»»

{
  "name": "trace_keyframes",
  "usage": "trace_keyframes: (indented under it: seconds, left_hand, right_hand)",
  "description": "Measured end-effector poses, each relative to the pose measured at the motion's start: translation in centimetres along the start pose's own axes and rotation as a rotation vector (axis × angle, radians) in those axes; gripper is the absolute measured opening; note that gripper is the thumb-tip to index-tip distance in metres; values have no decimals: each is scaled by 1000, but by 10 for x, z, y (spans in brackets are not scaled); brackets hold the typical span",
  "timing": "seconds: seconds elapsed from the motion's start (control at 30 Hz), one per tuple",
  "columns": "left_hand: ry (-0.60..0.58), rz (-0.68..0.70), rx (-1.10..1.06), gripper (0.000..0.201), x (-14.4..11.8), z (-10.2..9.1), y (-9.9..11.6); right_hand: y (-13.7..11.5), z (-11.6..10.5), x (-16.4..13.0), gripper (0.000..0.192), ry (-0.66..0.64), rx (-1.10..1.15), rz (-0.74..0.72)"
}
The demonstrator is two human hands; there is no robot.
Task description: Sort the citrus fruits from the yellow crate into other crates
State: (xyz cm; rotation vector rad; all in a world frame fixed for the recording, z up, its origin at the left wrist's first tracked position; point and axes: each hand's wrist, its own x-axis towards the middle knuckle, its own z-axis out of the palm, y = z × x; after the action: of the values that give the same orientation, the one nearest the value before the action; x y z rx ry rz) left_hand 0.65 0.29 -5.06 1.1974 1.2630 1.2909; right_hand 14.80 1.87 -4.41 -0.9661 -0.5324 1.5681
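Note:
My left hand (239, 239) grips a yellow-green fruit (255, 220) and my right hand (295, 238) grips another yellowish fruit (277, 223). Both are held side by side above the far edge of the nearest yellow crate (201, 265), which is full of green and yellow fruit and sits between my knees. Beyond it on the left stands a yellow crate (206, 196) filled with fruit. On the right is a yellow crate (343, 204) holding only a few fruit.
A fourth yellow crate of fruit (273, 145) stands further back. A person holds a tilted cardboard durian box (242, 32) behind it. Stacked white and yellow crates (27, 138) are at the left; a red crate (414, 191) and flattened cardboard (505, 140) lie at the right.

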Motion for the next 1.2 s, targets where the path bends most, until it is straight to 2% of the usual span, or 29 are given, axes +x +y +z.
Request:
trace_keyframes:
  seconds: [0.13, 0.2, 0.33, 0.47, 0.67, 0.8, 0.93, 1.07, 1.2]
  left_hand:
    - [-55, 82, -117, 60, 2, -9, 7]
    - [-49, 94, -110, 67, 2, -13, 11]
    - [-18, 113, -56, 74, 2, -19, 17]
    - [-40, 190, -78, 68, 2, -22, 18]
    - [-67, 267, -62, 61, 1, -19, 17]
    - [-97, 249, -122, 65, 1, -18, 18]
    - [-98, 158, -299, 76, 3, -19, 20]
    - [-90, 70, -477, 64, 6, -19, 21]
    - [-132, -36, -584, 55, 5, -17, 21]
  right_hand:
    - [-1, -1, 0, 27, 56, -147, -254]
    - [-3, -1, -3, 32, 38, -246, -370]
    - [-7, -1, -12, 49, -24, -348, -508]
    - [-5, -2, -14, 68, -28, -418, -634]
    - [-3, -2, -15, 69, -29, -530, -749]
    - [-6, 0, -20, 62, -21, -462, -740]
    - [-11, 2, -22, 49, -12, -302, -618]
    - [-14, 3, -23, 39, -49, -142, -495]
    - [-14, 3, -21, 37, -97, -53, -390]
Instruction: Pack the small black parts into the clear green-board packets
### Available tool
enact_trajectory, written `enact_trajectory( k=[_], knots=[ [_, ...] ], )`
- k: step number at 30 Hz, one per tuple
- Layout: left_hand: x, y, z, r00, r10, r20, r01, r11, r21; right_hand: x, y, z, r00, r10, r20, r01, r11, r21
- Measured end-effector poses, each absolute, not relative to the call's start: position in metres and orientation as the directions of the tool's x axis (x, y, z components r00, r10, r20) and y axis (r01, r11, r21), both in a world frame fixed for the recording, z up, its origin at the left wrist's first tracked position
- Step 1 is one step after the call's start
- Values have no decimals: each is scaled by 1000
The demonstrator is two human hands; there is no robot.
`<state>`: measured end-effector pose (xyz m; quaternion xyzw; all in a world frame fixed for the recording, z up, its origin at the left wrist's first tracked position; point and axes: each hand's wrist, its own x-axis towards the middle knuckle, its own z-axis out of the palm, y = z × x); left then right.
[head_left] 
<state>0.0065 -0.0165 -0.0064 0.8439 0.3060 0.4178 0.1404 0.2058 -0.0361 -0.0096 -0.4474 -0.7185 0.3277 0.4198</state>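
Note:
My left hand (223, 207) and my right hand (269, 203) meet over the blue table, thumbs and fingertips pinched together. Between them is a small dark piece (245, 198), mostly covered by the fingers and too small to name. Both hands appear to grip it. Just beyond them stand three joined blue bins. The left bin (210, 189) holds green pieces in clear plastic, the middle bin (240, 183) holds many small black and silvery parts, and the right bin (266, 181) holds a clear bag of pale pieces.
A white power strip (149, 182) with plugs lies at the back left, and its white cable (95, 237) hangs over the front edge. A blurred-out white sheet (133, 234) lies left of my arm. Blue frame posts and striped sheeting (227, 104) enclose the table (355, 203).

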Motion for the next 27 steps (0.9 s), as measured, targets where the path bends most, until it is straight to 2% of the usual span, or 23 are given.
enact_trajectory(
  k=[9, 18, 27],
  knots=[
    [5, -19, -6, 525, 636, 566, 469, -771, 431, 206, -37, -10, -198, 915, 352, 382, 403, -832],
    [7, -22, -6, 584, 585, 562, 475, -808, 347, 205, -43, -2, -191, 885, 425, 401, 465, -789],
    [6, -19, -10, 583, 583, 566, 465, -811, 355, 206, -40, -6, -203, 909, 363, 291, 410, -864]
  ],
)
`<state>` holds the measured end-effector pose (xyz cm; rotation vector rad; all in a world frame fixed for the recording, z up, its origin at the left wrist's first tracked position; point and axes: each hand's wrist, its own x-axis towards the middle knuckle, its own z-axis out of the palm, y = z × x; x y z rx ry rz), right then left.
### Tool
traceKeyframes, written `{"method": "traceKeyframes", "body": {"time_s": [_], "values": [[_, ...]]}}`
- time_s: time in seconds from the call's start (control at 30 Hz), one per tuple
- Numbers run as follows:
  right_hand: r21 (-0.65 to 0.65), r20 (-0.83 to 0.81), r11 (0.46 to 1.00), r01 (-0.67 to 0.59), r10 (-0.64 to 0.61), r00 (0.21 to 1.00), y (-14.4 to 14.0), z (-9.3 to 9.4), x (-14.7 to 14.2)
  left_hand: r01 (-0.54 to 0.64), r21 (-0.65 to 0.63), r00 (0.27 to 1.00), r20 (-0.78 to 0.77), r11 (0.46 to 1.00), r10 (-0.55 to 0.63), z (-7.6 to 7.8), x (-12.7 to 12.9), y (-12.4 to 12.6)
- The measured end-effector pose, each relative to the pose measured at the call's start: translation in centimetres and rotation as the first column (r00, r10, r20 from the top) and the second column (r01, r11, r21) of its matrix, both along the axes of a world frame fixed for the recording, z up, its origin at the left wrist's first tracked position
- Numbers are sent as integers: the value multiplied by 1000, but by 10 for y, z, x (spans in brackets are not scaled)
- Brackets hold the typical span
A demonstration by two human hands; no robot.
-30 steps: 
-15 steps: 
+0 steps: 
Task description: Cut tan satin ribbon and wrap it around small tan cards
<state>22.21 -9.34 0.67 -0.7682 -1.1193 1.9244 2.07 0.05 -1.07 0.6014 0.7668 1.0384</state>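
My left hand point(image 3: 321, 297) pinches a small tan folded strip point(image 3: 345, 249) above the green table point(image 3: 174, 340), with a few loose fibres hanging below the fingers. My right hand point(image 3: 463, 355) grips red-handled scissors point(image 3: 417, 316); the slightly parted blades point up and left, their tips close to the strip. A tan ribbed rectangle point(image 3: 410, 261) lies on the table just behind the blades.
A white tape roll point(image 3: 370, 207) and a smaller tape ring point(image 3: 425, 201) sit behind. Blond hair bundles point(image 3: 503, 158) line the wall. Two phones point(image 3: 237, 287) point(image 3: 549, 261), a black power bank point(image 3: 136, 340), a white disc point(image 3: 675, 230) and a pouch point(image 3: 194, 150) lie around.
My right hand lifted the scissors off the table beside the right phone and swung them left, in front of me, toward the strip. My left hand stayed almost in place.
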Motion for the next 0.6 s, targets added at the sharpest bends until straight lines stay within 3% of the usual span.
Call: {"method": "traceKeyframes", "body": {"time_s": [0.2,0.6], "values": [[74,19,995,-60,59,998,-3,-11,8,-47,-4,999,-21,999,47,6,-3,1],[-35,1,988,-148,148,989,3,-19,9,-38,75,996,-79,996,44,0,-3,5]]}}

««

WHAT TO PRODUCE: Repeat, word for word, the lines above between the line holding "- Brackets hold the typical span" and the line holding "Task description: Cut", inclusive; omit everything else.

ANSWER SPACE:
- Brackets hold the typical span
A demonstration by two human hands; no robot.
-30 steps: 
-15 steps: 
+0 steps: 
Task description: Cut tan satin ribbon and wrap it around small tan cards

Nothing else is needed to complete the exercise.